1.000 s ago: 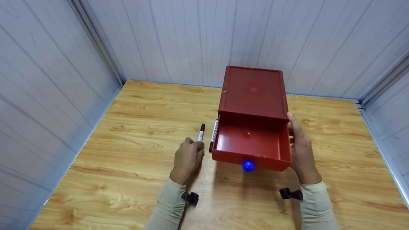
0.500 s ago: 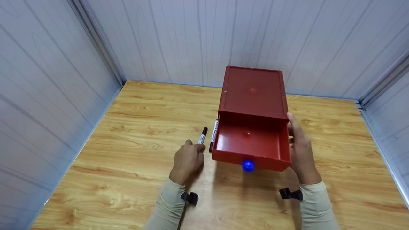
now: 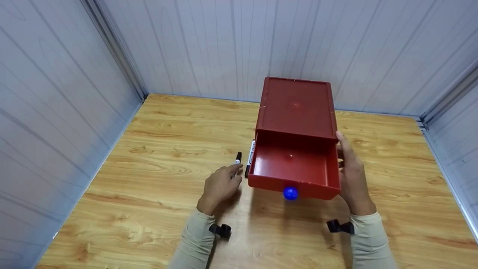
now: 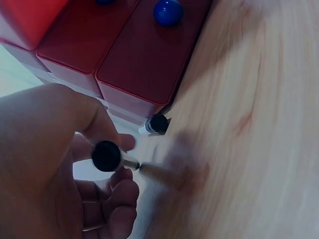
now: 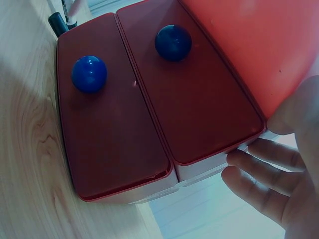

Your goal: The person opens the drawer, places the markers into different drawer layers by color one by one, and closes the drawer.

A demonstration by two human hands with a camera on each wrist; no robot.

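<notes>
My left hand (image 3: 222,185) pinches a black-and-white marker (image 3: 238,158) beside the red drawer cabinet. In the left wrist view that marker (image 4: 106,156) appears nearly end-on between thumb and fingers. A second marker (image 3: 250,158) lies on the table along the cabinet's left side. The cabinet (image 3: 297,106) has its top drawer (image 3: 291,168) pulled out, with nothing in it. At its front is a blue ball knob (image 3: 290,193). My right hand (image 3: 351,179) rests against the cabinet's right side; its fingers (image 5: 264,184) lie fairly straight there, thumb by the pulled-out drawer.
Below the open drawer are two shut drawer fronts (image 5: 199,99), each with a blue knob (image 5: 89,73). The wooden table (image 3: 160,149) is enclosed by pale panel walls (image 3: 205,48) at the back and both sides.
The marker in my left hand has been drawn slightly toward me, and the fingers now cover more of it. My right hand, the cabinet and the other marker have not moved.
</notes>
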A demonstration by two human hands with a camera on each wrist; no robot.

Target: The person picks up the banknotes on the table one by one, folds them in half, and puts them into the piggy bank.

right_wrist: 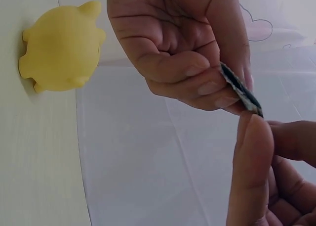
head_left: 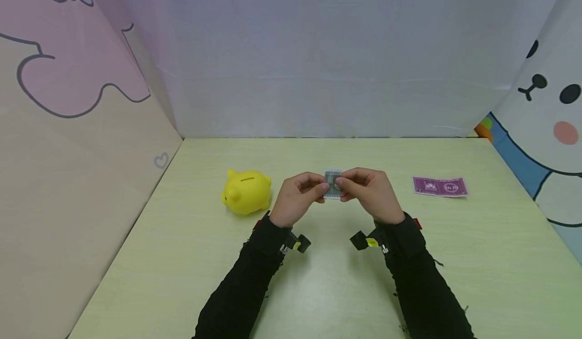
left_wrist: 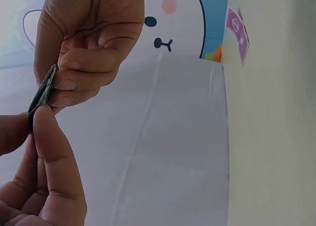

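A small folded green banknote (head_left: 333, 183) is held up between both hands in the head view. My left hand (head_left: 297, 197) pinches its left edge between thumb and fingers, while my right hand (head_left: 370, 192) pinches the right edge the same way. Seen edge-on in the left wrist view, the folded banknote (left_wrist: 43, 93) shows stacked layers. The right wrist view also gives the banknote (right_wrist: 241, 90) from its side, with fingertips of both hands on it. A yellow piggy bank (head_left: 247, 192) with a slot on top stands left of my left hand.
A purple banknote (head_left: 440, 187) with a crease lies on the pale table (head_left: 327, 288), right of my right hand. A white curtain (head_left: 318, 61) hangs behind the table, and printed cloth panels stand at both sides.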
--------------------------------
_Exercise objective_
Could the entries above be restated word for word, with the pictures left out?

_Answer below_
1.000 s ago: 
0.500 s ago: 
now: 
now: 
now: 

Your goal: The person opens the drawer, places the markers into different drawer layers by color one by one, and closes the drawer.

A demonstration by two human hands with a camera on each wrist; no robot.

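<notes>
My left hand (image 3: 222,185) pinches a black-and-white marker (image 3: 238,158) beside the red drawer cabinet. In the left wrist view that marker (image 4: 106,156) appears nearly end-on between thumb and fingers. A second marker (image 3: 250,158) lies on the table along the cabinet's left side. The cabinet (image 3: 297,106) has its top drawer (image 3: 291,168) pulled out, with nothing in it. At its front is a blue ball knob (image 3: 290,193). My right hand (image 3: 351,179) rests against the cabinet's right side; its fingers (image 5: 264,184) lie fairly straight there, thumb by the pulled-out drawer.
Below the open drawer are two shut drawer fronts (image 5: 199,99), each with a blue knob (image 5: 89,73). The wooden table (image 3: 160,149) is enclosed by pale panel walls (image 3: 205,48) at the back and both sides.
The marker in my left hand has been drawn slightly toward me, and the fingers now cover more of it. My right hand, the cabinet and the other marker have not moved.
</notes>
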A demonstration by two human hands with a camera on each wrist; no robot.

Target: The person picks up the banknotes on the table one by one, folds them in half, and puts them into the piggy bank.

right_wrist: 
head_left: 
left_wrist: 

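A small folded green banknote (head_left: 333, 183) is held up between both hands in the head view. My left hand (head_left: 297, 197) pinches its left edge between thumb and fingers, while my right hand (head_left: 370, 192) pinches the right edge the same way. Seen edge-on in the left wrist view, the folded banknote (left_wrist: 43, 93) shows stacked layers. The right wrist view also gives the banknote (right_wrist: 241, 90) from its side, with fingertips of both hands on it. A yellow piggy bank (head_left: 247, 192) with a slot on top stands left of my left hand.
A purple banknote (head_left: 440, 187) with a crease lies on the pale table (head_left: 327, 288), right of my right hand. A white curtain (head_left: 318, 61) hangs behind the table, and printed cloth panels stand at both sides.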

Work on the exercise is complete.